Kerri looks for hearts. Often on our walks she will gasp, pull out her camera and take a picture. I know that she has seen another heart. Usually, she engages with it and walks on. Sometimes she picks up the heart and it comes home with us.

To be clear: she doesn’t buy hearts from the store. She is not a collector of heart shapes. Kerri looks for hearts. When we are out in public she will gasp and move toward someone, striking up a conversation. Soon there is laughter; always there is a story. Usually, she engages with the heart and walks on. Sometimes she picks up the heart and  it is in our life forever.

Since seeing the recent Mr. Rogers movie, we’ve been talking a lot about intentional thinking, about focus placement. We’ve been talking about what we look for when we go out into the world – what we decide to see. Everyone decides what they see but very few people know that they have that decision. Everyone decides what they think but very few people know that they have that decision. It’s what made Mr. Rogers so special. He knew he  had decisions and he talked about it with children.

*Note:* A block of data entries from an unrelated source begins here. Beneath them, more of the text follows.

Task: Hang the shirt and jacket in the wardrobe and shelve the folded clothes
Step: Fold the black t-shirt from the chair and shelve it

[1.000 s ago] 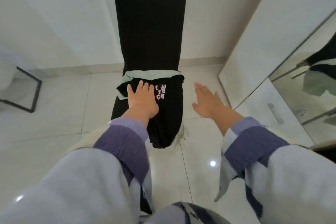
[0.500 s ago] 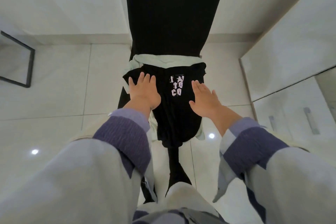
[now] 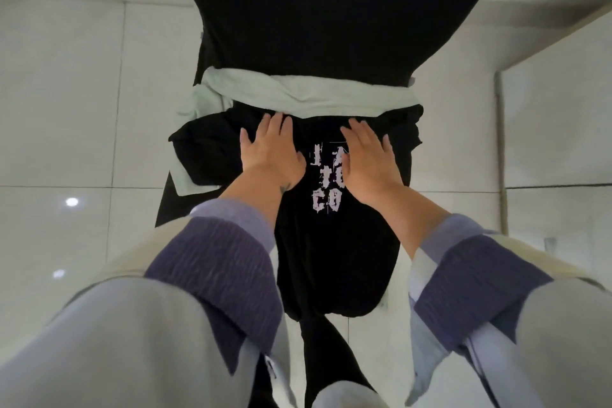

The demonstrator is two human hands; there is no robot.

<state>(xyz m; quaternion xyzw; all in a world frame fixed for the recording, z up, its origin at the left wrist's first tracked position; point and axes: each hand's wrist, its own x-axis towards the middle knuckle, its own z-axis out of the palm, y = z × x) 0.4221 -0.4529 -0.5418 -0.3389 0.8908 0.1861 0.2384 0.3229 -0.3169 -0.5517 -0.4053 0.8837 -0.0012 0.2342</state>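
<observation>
A black chair is standing on the white tiled floor, serving as the landmark. On its seat, a black garment with pale lettering is lying on top, draping over the seat's near edge. A pale green garment is lying beneath it, showing at the foot of the chair's backrest. The left hand and right hand are both resting flat on the black garment, fingers straight and spread, either side of the lettering.
</observation>
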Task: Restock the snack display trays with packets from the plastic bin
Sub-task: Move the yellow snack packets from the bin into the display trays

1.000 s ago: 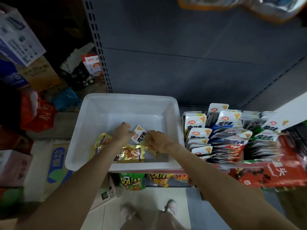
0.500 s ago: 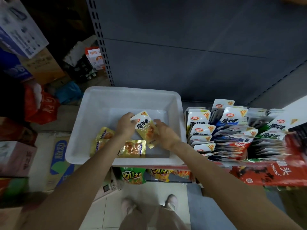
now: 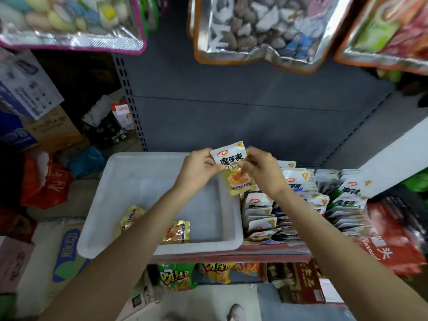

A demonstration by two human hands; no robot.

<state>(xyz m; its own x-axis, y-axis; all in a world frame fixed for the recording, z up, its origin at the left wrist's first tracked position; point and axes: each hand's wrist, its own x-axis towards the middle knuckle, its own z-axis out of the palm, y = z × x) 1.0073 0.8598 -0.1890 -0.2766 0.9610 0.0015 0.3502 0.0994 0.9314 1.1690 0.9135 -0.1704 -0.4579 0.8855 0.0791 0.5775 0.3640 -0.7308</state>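
Left hand [image 3: 198, 166] and right hand [image 3: 261, 169] pinch one packet [image 3: 235, 167] above the bin [image 3: 143, 179]; fingertips hide its side edges.

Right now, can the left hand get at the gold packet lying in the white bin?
Probably not at once: the left hand and right hand both pinch the white-and-yellow packet. The gold packet lies uncovered in the white bin, so letting go would free the way.

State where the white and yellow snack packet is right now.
In the head view, the packet is held up between the left hand and right hand, above the white bin's far right corner.
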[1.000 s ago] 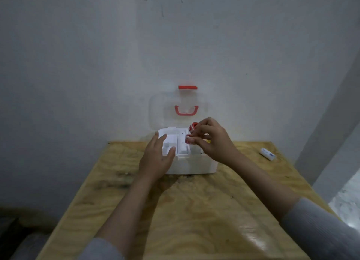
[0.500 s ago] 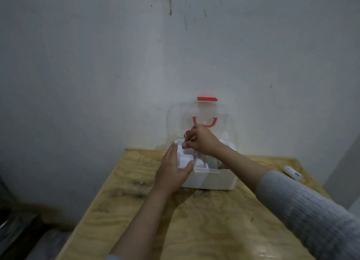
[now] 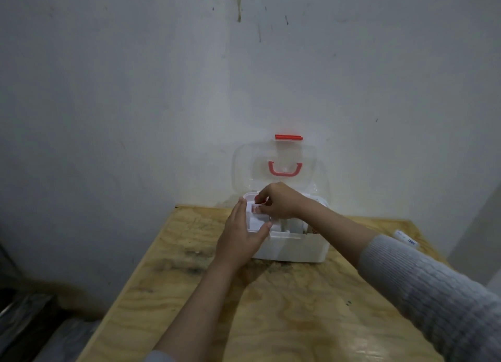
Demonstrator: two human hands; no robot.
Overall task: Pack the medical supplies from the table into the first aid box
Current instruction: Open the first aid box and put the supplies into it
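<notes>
A white first aid box (image 3: pixel 298 246) stands at the far side of the wooden table, its clear lid (image 3: pixel 282 161) with a red handle and red latch raised against the wall. My left hand (image 3: pixel 240 234) rests flat against the box's left front corner, thumb on the rim. My right hand (image 3: pixel 280 200) reaches over the box's left compartments and pinches a small red and white item (image 3: pixel 257 208) just inside the tray. White dividers and packets show inside the box. A white tube (image 3: pixel 405 239) lies on the table at the far right.
The plywood table (image 3: pixel 284 313) ends at a white wall behind the box. Its left edge drops to a dark floor area. A grey wall section stands at the right beyond the tube.
My right hand has moved left and down with the small red item, from above the box's middle into its left compartments. My left hand stayed on the box. The camera view shifted.
</notes>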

Children are capable of listening.

It’s very easy to see the gunk. The dark is an easy choice; fear makes it so. It takes some intention to see the light.  Hearts are always present but they require some attention and resolve to see. They ask that we look beyond the superficial gunk to see the heart-substance. That’s why Kerri picks them up and plants them around our home. It’s a practice. She’s built a practice of seeing the hearts. She goes into each day looking for the hearts.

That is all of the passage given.